The Horrors
Primary Colours
(XL)
The Horrors are so categorically appealing, I half-expect this band to be some sort of anti-commercial, tickling my sensors into purchasing some consumer electronics or at least thinking it's about time for a new pair of sunglasses. "Mirror Images," the opening track on Primary Colours bristles with swooning guitars, whirling synths and semi-comprehensible declarations sneered in the requisite English accent. Our English readers may not be all that impressed but it still works wonders over here in The States. The second disc in recent memory that recalls the Chameleons (the other being Sun Gongs by the Veils), Primary Colours runs some of the same tracks as the Chameleons' finest work. They have an unabashedly anthemic way with their feelings, bellowed to the point that their message is obscured by their impact, which frankly is how rock lyrics should be unless they are really, really good. And they generally aren't. The sonic textures are the stars here.

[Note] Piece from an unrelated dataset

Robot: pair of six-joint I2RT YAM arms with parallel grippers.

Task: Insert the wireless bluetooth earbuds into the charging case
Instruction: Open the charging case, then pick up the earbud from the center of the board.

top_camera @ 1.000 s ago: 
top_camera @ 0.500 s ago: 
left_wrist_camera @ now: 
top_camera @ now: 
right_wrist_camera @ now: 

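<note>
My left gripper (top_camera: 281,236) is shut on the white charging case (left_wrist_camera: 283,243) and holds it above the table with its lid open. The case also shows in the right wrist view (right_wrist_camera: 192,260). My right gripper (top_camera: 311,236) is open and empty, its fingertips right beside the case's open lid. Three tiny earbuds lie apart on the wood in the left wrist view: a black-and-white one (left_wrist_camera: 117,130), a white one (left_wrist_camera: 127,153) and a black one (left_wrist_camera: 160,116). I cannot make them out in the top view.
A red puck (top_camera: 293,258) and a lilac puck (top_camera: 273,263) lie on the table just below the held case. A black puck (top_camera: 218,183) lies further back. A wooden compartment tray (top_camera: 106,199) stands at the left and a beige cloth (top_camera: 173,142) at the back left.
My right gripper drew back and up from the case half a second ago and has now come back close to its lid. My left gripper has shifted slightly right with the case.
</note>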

"Who Can Say" is crunch and swoon ratcheted up to epic
scale, spinning around you like ice skaters, while "Do You Remember" takes a
more linear path, hang gliding off the ledge over the infinitude of the
canyon. "New Ice Age" recalls the old
one by Joy Division a little, and well, much of this record recalls old
records. The thing that saves it is you get the feeling the Horrors are sincere
in their mimicry; they sound young enough to not know better, still in the indie
rock equivalent of their James Dean period. When the band first emerged, the
members went by kitsch named like Spider Webb and Coffin Joe and adopted the
right mix of frenzy and detachment and worked the hype machine into pop
consciousness. Primary Colours
reveals there was an actual band in there all along.
See "I Only Think of You," the moment halfway through the album when they break their Iditarod pace, for evidence of this band. The song unfurls over extended drones and a tambourine pulse, slowly building until the fireworks are ready at the end. While it's true most songs here, including this one, consist of one good idea stretched out over the frame of the song, "I Only Think of You" dares to be seven minutes long, giving plenty of time for development.
This new depth is mined further in the even-longer "Sea within a Sea" which opens with the most basic new wave skitter, vocals coming in from across the harbor on a fog. Like a sunny seaside village, the tone of those found there changes as that fog rolls in. It becomes menacing, more panicked as things get darker, and rejoices as it passes. "Sea within a Sea" is a whip-smart study on new wave dynamics, knowing when to crescendo and when to crash, when to build and when to tear asunder. It fades out like a setting sun, lingering for ages and yet is suddenly gone. It's as if the band has figured out how to do something fresh with their influences, which to these ears, is practically revolutionary.